> WHAT IS REQUIRED: From top to bottom, return the listing exactly as it appears, omitting its images.
-- DATA SECTION follows --
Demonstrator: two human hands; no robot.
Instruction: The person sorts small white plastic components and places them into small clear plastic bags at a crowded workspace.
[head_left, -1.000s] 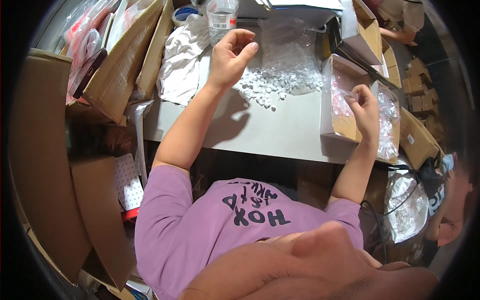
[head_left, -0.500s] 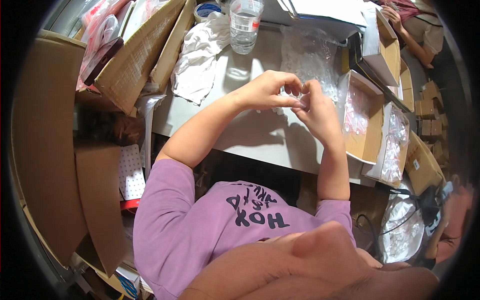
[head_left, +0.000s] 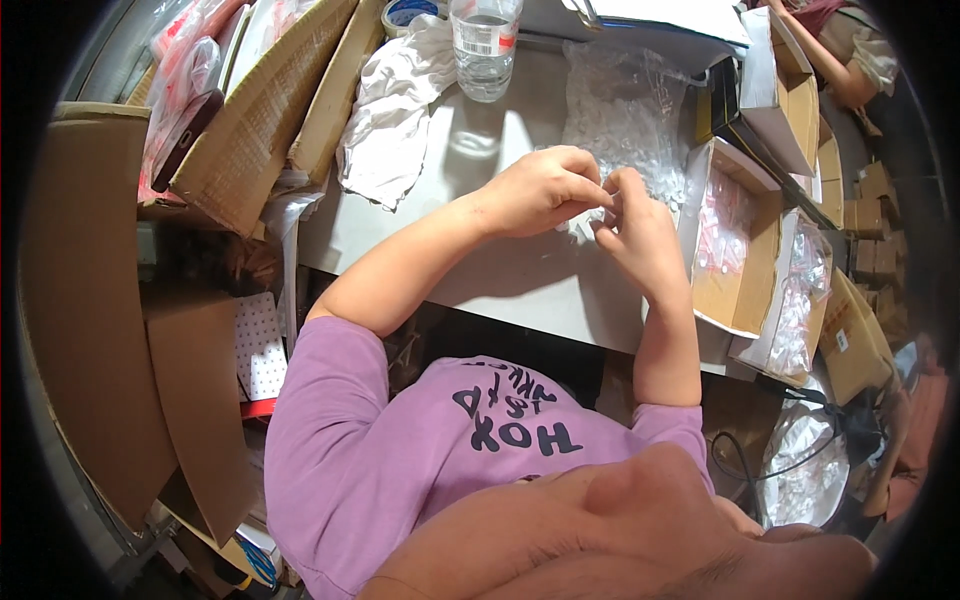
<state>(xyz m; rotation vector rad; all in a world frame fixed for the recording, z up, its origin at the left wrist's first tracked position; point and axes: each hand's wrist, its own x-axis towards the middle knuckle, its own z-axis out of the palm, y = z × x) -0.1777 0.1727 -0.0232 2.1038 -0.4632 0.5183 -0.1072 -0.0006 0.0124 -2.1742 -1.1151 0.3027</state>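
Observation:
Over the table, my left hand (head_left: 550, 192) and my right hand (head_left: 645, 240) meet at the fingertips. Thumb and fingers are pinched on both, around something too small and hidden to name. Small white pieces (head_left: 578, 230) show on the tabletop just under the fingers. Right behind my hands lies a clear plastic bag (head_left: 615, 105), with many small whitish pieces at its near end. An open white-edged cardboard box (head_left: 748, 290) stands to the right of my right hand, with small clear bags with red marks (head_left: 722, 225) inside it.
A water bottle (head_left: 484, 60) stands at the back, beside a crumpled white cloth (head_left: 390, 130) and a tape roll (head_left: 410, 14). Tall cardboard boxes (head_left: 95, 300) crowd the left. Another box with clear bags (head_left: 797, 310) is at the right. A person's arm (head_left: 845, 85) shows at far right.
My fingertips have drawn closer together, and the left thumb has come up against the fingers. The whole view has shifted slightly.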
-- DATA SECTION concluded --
> ANSWER TO THIS EXERCISE:
Demonstrator: two human hands; no robot.
Instruction: The person sorts small white plastic components and places them into small clear plastic bags at a crowded workspace.
[head_left, -1.000s] 
[head_left, -0.500s] 
[head_left, +0.000s] 
<state>(xyz m; rotation vector rad; all in a world frame fixed for the recording, z up, its origin at the left wrist's first tracked position; point and axes: each hand's wrist, its own x-axis towards the middle knuckle, its own z-axis out of the palm, y = z × x) -0.1777 0.1727 -0.0232 2.1038 -0.4632 0.5183 -0.1072 -0.0006 0.0124 -2.1742 -1.1151 0.3027</state>
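Observation:
Over the table, my left hand (head_left: 550, 192) and my right hand (head_left: 645, 240) meet at the fingertips. Thumb and fingers are pinched on both, around something too small and hidden to name. Small white pieces (head_left: 578, 230) show on the tabletop just under the fingers. Right behind my hands lies a clear plastic bag (head_left: 615, 105), with many small whitish pieces at its near end. An open white-edged cardboard box (head_left: 748, 290) stands to the right of my right hand, with small clear bags with red marks (head_left: 722, 225) inside it.
A water bottle (head_left: 484, 60) stands at the back, beside a crumpled white cloth (head_left: 390, 130) and a tape roll (head_left: 410, 14). Tall cardboard boxes (head_left: 95, 300) crowd the left. Another box with clear bags (head_left: 797, 310) is at the right. A person's arm (head_left: 845, 85) shows at far right.
My fingertips have drawn closer together, and the left thumb has come up against the fingers. The whole view has shifted slightly.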

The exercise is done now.